Avec Forever Elsewhere, son nouvel album, Samer Fanek franchit un cap artistique et émotionnel. Le compositeur et pianiste d’origine jordano-polonaise nous livre un projet profondément intime, conçu comme un miroir de ses propres luttes intérieures. Ce disque, pensé d’abord dans la retenue, se transforme en une déclaration de sincérité : Fanek a choisi de partager ses doutes, ses moments de stagnation et cette impression d’être « ailleurs pour toujours », tout en maintenant une lumière d’espoir.
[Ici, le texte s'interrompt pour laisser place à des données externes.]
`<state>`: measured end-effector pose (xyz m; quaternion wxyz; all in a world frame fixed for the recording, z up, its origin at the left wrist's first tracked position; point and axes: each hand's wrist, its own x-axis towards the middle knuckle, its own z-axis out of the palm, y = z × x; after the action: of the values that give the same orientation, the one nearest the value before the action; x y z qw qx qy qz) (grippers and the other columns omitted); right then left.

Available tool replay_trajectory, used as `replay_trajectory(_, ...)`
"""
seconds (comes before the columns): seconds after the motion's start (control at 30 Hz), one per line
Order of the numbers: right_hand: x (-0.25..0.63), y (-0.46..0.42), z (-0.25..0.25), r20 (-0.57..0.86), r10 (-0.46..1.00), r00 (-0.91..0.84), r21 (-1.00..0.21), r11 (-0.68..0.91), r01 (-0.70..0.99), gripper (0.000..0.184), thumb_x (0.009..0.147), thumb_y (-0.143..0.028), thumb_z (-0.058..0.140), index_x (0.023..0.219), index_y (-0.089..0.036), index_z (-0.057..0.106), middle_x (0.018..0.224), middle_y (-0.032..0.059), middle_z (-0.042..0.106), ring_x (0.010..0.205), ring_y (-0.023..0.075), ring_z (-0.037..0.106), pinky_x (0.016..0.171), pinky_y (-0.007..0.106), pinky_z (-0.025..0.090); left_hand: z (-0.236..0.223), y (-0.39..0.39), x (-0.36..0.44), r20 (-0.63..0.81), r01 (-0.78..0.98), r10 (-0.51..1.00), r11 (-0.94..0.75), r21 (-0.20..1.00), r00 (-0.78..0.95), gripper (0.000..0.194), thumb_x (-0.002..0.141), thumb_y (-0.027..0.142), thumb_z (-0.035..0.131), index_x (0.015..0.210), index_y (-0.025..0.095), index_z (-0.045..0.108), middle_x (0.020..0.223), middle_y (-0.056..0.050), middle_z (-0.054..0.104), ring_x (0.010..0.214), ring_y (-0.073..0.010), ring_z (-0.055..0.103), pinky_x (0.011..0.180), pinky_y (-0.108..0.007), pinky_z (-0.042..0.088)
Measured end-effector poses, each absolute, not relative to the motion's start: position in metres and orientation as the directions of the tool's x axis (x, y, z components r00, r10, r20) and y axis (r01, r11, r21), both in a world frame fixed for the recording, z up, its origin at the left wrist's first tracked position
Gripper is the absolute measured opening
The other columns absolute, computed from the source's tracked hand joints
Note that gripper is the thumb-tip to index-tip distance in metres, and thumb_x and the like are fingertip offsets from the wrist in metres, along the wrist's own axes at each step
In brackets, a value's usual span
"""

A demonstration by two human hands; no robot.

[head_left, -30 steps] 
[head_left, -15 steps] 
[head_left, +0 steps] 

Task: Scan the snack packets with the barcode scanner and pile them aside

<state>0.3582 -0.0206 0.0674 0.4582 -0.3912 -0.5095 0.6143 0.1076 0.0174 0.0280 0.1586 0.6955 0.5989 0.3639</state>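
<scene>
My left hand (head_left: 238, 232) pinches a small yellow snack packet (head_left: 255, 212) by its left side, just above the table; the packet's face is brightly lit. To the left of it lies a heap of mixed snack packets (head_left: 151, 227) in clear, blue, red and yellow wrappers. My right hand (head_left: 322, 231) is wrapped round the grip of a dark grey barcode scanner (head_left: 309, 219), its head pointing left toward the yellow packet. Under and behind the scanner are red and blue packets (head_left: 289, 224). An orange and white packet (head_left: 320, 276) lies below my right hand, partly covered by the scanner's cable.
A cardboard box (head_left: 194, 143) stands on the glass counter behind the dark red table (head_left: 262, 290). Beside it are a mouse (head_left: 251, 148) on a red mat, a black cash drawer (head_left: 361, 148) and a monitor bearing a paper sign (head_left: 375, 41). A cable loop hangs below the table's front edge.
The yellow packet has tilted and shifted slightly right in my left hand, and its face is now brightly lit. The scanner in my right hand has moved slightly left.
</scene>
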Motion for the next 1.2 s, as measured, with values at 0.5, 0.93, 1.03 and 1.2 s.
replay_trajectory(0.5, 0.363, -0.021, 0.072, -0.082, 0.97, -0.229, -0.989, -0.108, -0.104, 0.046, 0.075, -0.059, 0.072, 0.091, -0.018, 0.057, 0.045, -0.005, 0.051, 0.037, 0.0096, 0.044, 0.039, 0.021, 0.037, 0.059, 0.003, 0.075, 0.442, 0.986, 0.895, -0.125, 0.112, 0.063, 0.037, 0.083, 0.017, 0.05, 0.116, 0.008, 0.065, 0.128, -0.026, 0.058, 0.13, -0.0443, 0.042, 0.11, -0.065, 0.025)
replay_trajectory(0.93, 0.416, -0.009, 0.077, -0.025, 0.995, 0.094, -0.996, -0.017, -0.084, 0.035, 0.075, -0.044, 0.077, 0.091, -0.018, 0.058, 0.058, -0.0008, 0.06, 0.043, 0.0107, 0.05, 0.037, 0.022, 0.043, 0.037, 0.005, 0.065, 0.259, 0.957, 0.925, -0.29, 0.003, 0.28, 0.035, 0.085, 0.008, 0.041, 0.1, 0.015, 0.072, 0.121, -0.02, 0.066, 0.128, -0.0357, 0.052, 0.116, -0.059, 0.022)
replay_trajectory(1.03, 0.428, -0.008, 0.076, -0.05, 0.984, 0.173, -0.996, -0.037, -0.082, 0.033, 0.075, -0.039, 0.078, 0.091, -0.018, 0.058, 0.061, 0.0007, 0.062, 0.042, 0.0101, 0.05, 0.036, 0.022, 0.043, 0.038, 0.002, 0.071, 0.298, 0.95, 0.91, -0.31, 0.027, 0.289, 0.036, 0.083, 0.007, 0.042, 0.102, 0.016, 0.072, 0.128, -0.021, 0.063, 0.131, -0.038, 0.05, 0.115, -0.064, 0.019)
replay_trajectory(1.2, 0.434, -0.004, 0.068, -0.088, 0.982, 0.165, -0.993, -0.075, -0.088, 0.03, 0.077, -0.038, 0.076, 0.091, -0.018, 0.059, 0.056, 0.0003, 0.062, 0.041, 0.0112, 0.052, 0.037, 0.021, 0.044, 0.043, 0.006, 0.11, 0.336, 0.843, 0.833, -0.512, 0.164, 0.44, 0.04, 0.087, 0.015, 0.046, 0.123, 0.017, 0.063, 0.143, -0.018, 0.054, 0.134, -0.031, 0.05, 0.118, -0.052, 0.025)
Dès les premières notes du titre éponyme, on perçoit une clarté fragile, presque naïve. Le piano, maître d’œuvre, se déploie dans un crescendo où les cordes viennent se poser avec majesté. L’auditeur se retrouve happé dans une atmosphère à la fois mélancolique et apaisante, comme si Fanek cherchait à apprivoiser ses propres tempêtes intérieures.
L’album, qui compte dix morceaux, se parcourt comme un carnet de confidences instrumentales. Glass Half Empty distille une douceur mélancolique où l’on se laisse porter par une batterie discrète, en retrait, qui laisse le piano respirer. Fleeting Struggle, plus dramatique, installe une tension proche d’une bande originale de film : violons en arrière-plan, piano en guide, et une orchestration riche qui flirte avec le rock. Avec Caught in Circles, Fanek propose une ballade pop sans paroles, relevée par un solo de trompette inattendu, comme un pont entre tradition classique et modernité. Plus loin, Endlessly Lost ralentit le temps, installe une humeur feutrée, idéale pour les instants de solitude matinale ou les soirées méditatives.
Le projet se referme sur One Last Try, une conclusion qui synthétise les thèmes de l’album : la lutte, l’incertitude, mais aussi la persévérance. Ce dernier morceau agit comme une respiration finale, un rappel que même dans les moments d’égarement, il reste toujours une tentative possible.
Avec Forever Elsewhere, Samer Fanek confirme son talent pour transformer la vulnérabilité en musique. Son piano, soutenu par des cordes, des percussions et quelques touches rock, devient un langage universel. Plus qu’un album instrumental, c’est une conversation intime avec l’auditeur, un compagnon discret pour les jours de doute, un appel à continuer d’espérer même quand le chemin semble s’assombrir.